TASK DIRECTIONS:
Your answer should consist only of the lines below from the one with "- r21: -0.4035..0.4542" through the one with "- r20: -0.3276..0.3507", copied exactly.

[Source data]
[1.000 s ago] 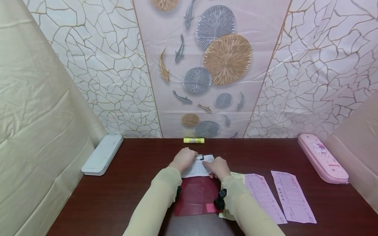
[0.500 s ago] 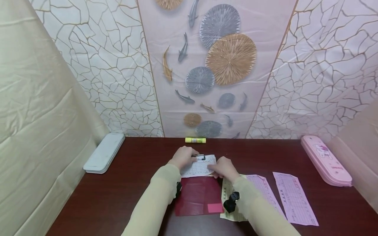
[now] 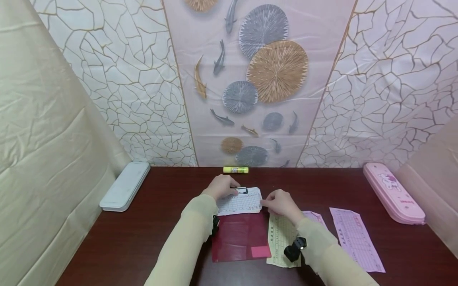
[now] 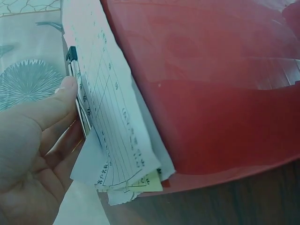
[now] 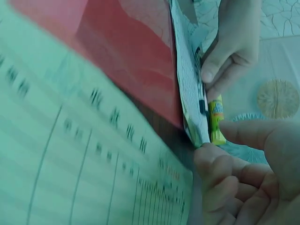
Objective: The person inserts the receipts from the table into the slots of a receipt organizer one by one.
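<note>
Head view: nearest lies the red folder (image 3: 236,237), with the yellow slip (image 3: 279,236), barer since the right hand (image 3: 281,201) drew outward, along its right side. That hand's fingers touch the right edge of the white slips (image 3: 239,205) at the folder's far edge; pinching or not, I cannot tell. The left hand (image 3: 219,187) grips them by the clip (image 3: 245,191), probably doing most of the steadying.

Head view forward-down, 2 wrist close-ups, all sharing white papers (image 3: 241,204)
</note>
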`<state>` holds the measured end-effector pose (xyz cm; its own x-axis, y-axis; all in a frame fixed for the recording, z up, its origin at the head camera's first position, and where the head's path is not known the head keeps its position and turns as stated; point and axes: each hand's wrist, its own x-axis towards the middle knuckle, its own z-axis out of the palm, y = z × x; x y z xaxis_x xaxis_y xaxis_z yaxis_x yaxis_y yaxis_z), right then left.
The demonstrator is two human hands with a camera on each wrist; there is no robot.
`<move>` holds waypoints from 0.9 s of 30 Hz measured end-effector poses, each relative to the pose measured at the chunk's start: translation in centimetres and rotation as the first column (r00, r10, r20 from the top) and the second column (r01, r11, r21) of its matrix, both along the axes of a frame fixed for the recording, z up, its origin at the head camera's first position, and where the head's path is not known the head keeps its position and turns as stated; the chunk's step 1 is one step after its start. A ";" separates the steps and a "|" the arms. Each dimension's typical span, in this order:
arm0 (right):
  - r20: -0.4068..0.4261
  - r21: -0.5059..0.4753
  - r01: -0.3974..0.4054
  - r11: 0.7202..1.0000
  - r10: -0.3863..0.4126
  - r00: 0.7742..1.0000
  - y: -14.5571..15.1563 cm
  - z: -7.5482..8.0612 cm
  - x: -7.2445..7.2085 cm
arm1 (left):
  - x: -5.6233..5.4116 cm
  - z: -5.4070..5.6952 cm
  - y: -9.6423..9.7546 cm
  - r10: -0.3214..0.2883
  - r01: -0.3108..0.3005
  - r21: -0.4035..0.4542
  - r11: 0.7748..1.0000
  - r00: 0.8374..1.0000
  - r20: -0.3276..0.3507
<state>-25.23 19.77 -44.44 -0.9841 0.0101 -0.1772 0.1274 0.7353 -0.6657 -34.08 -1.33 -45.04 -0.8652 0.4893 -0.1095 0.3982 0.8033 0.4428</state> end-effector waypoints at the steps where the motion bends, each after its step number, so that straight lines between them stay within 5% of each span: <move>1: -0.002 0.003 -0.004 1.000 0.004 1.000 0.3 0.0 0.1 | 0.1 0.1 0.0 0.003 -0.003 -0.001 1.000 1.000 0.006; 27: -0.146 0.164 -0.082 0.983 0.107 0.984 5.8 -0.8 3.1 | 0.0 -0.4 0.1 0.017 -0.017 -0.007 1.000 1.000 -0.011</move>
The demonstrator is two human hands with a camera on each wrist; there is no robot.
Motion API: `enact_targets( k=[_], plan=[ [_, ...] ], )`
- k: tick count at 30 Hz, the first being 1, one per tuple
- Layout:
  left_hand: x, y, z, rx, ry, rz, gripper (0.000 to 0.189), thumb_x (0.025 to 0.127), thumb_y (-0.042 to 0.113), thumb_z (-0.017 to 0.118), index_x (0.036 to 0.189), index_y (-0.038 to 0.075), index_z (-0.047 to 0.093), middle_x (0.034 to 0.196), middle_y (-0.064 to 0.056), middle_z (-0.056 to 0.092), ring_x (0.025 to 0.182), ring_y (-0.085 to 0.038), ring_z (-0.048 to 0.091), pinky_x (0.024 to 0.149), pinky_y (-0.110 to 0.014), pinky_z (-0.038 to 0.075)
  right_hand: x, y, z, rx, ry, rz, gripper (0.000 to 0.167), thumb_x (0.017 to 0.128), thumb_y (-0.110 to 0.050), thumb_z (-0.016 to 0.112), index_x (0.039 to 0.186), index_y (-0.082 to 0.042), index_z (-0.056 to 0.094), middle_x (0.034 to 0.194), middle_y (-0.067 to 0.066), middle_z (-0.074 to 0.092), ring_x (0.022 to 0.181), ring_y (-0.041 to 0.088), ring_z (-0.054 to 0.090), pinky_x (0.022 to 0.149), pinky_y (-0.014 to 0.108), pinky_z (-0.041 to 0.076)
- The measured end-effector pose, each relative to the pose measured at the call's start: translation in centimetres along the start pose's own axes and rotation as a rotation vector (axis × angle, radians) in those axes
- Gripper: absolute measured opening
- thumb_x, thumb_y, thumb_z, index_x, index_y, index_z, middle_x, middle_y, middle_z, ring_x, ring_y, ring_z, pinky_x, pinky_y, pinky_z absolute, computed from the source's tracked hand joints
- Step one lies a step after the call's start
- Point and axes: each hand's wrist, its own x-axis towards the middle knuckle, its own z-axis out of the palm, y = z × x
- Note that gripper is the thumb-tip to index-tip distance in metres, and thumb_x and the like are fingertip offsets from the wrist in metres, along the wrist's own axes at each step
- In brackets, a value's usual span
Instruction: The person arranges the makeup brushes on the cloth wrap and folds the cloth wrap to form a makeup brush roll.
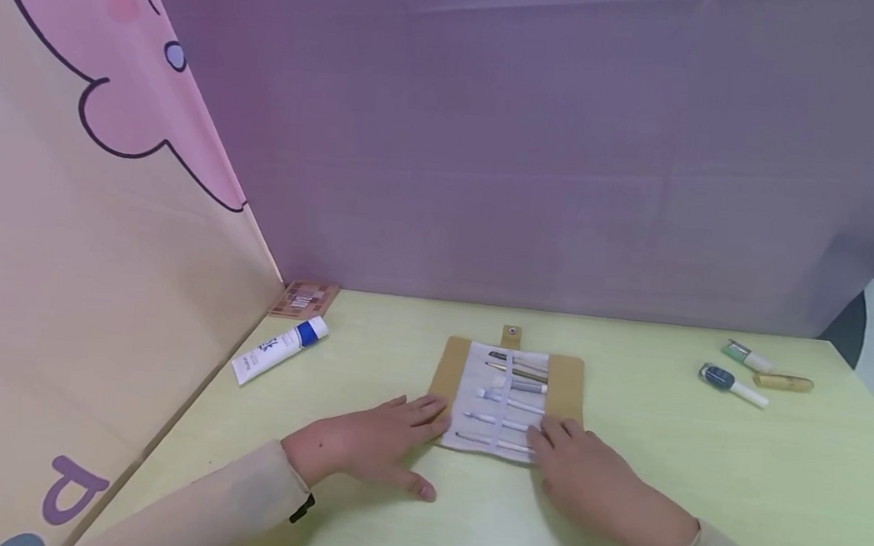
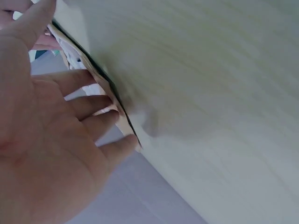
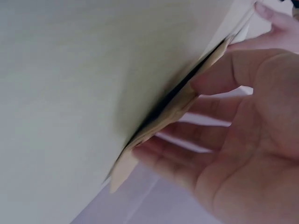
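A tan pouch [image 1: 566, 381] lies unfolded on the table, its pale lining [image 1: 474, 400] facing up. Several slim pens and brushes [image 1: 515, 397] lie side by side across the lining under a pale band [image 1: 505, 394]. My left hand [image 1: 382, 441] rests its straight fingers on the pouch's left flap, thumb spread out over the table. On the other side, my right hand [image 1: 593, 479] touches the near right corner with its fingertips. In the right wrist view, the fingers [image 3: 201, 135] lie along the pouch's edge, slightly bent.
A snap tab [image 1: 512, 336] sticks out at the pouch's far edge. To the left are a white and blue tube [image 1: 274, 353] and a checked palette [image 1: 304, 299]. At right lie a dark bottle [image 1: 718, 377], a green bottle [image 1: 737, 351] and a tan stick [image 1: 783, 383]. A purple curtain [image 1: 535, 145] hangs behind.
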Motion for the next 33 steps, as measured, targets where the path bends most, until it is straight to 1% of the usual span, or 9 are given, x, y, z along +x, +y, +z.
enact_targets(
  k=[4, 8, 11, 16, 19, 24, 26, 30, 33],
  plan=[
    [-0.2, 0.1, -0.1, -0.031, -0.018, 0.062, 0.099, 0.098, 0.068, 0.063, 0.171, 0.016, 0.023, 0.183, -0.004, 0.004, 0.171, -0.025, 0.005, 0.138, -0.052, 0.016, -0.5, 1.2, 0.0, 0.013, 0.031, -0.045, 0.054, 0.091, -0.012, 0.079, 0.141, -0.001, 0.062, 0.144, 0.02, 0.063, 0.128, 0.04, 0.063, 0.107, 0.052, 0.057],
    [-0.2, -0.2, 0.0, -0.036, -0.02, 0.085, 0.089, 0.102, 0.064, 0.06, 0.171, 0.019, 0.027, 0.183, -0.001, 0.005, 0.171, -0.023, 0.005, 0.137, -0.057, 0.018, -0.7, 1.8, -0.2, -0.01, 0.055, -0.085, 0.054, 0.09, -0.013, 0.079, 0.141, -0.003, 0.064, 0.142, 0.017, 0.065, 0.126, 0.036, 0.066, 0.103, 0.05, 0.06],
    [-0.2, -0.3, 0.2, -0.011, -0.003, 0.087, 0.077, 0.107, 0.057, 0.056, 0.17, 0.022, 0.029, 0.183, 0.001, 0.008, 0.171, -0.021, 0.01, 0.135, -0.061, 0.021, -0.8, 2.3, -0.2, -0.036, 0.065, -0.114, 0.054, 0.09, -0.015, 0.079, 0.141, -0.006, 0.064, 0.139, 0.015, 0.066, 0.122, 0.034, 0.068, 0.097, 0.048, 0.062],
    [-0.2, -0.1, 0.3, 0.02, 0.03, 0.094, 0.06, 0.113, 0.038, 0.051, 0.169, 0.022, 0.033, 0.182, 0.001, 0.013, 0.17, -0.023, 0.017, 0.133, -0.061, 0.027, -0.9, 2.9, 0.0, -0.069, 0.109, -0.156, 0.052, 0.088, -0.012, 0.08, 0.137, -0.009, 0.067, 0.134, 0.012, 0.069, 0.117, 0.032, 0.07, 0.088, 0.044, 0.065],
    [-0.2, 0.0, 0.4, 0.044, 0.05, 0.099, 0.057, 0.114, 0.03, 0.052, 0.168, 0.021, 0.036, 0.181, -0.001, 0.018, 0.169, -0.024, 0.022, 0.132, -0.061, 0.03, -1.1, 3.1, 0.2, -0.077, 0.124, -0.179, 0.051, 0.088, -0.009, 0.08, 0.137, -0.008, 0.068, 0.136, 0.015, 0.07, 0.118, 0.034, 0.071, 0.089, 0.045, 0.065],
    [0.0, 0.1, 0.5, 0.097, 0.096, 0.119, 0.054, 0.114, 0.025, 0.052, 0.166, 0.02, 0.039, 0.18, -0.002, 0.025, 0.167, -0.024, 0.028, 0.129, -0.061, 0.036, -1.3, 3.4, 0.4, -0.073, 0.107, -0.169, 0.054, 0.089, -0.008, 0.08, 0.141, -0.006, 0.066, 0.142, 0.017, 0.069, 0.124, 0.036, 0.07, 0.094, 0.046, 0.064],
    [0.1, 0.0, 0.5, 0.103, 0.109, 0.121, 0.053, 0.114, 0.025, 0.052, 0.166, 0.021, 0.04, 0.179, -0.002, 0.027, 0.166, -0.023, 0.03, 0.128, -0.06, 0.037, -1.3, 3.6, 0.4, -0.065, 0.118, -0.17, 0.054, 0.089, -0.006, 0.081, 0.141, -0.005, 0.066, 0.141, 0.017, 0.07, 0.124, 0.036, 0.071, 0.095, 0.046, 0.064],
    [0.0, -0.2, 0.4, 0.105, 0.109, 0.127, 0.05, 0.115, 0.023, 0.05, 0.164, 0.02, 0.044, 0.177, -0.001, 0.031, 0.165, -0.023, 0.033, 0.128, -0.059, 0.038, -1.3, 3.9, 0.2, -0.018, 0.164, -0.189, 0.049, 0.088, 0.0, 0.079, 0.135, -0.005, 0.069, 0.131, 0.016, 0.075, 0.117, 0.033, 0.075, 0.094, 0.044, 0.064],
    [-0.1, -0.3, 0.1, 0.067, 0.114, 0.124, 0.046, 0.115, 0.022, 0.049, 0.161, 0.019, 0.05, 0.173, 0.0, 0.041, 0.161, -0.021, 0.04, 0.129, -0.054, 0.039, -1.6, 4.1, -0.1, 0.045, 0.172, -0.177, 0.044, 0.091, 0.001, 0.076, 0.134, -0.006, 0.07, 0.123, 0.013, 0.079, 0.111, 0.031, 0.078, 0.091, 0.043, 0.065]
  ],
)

SOLUTION FOR THIS EXERCISE:
  - r21: -0.4035..0.4542
  - r11: 0.7748..1.0000
  - r00: 0.8374..1.0000
  - r20: -0.3276..0.3507

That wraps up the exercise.